Exercise directions:
Extract each line of the data and write it out again exactly.
┌──
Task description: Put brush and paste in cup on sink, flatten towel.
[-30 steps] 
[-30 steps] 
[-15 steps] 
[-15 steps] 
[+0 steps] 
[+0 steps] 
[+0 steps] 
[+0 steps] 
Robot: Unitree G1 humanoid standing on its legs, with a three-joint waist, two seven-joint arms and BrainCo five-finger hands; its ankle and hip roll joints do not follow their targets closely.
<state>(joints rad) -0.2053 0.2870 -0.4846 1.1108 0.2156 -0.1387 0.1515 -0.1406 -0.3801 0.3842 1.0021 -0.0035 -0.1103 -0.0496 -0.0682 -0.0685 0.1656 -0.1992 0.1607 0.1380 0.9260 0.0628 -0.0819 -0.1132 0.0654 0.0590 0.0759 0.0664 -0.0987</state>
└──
Response to this exercise:
Task description: Put brush and paste in cup on sink, flatten towel.
[-30 steps] 
[-30 steps] 
[-15 steps] 
[-15 steps] 
[+0 steps] 
[+0 steps] 
[+0 steps] 
[+0 steps] 
Robot: Unitree G1 humanoid standing on its legs, with a three-joint waist, two seven-joint arms and BrainCo five-finger hands; its ankle and hip roll joints do not follow their targets closely.
<state>(joints rad) -0.2053 0.2870 -0.4846 1.1108 0.2156 -0.1387 0.1515 -0.1406 -0.3801 0.3842 1.0021 -0.0035 -0.1103 -0.0496 -0.0682 -0.0685 0.1656 -0.1992 0.1607 0.1380 0.9260 0.0628 -0.0819 -0.1132 0.0654 0.0590 0.0759 0.0664 -0.0987</state>

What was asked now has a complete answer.